Now, keep in mind the point of this is that we went all through this just because a piece of tape was removed from a curtain cord. Why would Dad get so angry over something so petty? The tape could have easily been replaced. The punishment clearly did not fit the crime. However, as mentioned above, Dad continued to have problems with Mom and looking back, I guess he was just taking all his frustration out on us. I should note that I never saw Dad hit Mom.

We never did find out who removed the tape from the curtain cord. A few years ago, I recounted this incident to Loyd. Loyd didn't remember it. At first he said it may have been him, but when I told him about Dad coming in every five minutes to beat us, he didn't think that he would have been able to endure the multiple beatings just to keep from admitting it.

Dad has never apologized for the frequent beatings we received. In his mind, he was far more lenient than his parents had been to him. He has never mentioned the beatings since. I keep hoping that one of these days, he'll say something to the effect that we were never abused, and I can tell him about this incident and see whether or not he considers it abuse.
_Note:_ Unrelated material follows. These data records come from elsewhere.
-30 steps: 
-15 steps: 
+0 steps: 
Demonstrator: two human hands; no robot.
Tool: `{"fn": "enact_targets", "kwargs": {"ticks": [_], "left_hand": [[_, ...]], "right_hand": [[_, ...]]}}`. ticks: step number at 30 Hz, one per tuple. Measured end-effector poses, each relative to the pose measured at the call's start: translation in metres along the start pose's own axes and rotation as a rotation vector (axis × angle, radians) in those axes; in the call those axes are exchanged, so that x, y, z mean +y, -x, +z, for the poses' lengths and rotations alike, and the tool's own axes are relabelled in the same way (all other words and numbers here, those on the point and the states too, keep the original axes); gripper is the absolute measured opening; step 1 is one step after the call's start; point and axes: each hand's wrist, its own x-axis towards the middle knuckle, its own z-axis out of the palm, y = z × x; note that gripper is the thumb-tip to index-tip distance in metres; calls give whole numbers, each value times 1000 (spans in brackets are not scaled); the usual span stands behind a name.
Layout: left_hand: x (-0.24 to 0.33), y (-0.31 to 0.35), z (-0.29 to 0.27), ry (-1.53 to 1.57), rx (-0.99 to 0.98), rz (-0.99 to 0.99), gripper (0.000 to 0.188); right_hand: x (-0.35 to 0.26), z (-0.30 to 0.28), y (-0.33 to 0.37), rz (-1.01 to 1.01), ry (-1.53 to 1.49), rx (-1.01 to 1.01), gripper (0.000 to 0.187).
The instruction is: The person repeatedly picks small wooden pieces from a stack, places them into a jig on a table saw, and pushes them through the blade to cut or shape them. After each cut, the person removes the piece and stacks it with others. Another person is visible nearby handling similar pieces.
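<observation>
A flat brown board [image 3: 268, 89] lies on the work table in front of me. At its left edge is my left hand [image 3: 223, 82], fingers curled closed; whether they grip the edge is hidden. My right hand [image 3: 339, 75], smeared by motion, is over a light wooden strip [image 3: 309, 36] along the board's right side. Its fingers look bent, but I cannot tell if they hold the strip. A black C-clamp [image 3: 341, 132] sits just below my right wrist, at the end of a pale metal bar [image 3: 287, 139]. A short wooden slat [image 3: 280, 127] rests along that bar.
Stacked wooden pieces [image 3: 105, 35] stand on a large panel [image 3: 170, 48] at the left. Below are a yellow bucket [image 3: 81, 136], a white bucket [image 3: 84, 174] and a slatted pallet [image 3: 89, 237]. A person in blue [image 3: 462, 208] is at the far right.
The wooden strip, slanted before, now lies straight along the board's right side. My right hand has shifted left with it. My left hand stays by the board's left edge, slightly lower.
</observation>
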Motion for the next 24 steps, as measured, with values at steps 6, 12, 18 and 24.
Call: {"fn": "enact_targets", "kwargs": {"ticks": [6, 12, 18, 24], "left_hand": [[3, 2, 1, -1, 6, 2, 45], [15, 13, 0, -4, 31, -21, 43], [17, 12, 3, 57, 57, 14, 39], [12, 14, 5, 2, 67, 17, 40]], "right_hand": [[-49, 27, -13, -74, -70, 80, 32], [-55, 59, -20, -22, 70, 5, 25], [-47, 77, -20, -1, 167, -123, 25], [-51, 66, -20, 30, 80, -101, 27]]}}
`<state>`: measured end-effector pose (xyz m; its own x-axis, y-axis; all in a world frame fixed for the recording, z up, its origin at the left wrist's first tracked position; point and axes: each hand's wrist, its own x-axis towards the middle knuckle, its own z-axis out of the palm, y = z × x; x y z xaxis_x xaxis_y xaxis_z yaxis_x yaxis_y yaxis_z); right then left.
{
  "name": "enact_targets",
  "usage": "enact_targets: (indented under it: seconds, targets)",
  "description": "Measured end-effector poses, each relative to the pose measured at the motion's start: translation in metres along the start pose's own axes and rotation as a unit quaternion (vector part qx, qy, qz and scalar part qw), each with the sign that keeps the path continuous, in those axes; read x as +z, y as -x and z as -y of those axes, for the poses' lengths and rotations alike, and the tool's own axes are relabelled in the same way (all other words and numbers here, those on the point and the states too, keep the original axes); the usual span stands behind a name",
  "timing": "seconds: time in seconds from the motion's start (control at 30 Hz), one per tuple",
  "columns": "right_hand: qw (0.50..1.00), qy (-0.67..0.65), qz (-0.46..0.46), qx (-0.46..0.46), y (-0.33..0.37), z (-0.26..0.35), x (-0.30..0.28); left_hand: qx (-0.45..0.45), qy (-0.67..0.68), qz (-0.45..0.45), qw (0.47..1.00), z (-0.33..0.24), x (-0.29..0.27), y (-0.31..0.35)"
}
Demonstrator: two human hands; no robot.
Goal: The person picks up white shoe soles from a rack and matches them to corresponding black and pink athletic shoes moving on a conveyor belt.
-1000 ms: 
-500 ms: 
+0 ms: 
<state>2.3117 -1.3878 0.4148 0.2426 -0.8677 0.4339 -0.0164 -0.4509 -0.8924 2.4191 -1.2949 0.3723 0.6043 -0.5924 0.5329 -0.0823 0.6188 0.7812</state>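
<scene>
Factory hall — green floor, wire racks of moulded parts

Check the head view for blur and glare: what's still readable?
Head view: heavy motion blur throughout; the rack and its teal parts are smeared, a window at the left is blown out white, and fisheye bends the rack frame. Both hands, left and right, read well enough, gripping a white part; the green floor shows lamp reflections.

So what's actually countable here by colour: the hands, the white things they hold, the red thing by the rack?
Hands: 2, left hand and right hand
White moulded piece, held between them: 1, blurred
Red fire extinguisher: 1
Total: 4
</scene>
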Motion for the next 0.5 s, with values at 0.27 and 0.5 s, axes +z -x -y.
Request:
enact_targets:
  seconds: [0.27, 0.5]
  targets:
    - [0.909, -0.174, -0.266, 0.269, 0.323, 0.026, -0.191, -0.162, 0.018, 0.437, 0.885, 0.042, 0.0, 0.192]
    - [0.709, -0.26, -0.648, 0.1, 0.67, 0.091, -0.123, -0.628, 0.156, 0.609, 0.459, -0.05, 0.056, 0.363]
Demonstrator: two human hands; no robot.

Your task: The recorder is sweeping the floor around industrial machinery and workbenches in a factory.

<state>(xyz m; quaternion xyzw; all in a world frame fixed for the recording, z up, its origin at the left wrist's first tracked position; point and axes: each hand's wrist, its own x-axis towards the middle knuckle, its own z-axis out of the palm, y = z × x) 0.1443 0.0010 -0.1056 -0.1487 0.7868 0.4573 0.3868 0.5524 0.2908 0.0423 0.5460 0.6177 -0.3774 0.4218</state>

Dad recently admitted that he knew that he had made a mistake marrying Mom about two years into the marriage. I was born a little more than one year and eight months after they were married, so I wonder if he really meant he came this this realization after Loyd was born. About 23 years later, after Dad left Mom, she was diagnosed with having suffered from depression virtually since that time.

Dad says that he kept asking Mom to get help, that this type of behavior was not normal. He says Mom would reply that there was nothing wrong with her. However, Mom says she doesn't recall Dad ever saying this. However, in my personal experience with women, one that I dated would admit that when she got angry at me, she could not hear a word I was saying while I was trying to reason with her. It would not surprise me to find that Mom was the same way.

And of course, I have always wondered if Mom's experience with her own mother indicated that it was something she grew up with. I can only imagine that after her father passed away, her mother became a rather bitter and depressed individual who could only put on a happy face when around other relatives and friends. (That is something that Mom herself frequently did. I really didn't like that the Mom at social gatherings and the Mom at home appeared to be two different people). I don't think Mom ever saw joy in her mother's face between the ages of 12 and 21, but that all changed after I was born and she had a grandchild to love. Mom probably figured it was normal to be bitter at home and was biding her time until her first grandchild appeared.

This would probably explain why it appeared that Mom had us spend more time with Grandma Bend over Grandma and Granddad Ogolon. Her mother was suddenly more pleasant to be around now there was a grandchild in the picture. We drove to see Grandma Bend at least once a month, but only when to Grandma and Granddad Ogolon's once every three months, even though it was about equal distance to both. I'm certain my Dad had something to say about us not spending equal time with his parents, but Mom probably countered that with the fact that his parents had six other grandchildren and Loyd and I were the only ones Grandma Bend had. (And I think the lack of indoor toilet facilities at Grandma and Granddad's also played into this, but when they made this home improvement, the frequency of visits didn't change.)

At this time, I should point out that this blog is not going to be all about the beatings I received from Dad or the emotional struggles I had with Mom, but they may come into play every once in a while. I do want to mention that after I completed 5th grade, Dad said he was going to stop beating me. However, he still continued to beat Loyd until he got out of the 5th grade. Dad kept his word to me and I was never beaten again by him.